Problem to work on – The full listing needs to be output exactly.

(Beginning of Collected material)

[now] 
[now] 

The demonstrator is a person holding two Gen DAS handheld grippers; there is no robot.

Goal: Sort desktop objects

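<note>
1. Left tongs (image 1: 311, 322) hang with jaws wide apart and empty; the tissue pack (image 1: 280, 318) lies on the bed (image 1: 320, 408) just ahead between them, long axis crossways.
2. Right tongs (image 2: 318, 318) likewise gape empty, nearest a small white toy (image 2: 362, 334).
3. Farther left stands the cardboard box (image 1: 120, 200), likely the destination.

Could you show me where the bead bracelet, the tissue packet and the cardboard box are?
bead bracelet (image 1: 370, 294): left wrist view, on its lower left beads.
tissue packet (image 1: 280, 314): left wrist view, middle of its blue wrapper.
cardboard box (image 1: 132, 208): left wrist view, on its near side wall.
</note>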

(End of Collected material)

Task solution –
[now] 
[now] 

The demonstrator is a person holding two Gen DAS handheld grippers; there is no robot.

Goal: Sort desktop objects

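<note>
1. Left tongs (image 1: 311, 322) hang with jaws wide apart and empty; the tissue pack (image 1: 280, 318) lies on the bed (image 1: 320, 408) just ahead between them, long axis crossways.
2. Right tongs (image 2: 318, 318) likewise gape empty, nearest a small white toy (image 2: 362, 334).
3. Farther left stands the cardboard box (image 1: 120, 200), likely the destination.

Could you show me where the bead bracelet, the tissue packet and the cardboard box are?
bead bracelet (image 1: 370, 294): left wrist view, on its lower left beads.
tissue packet (image 1: 280, 314): left wrist view, middle of its blue wrapper.
cardboard box (image 1: 132, 208): left wrist view, on its near side wall.
</note>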

No additional work is needed on this exercise.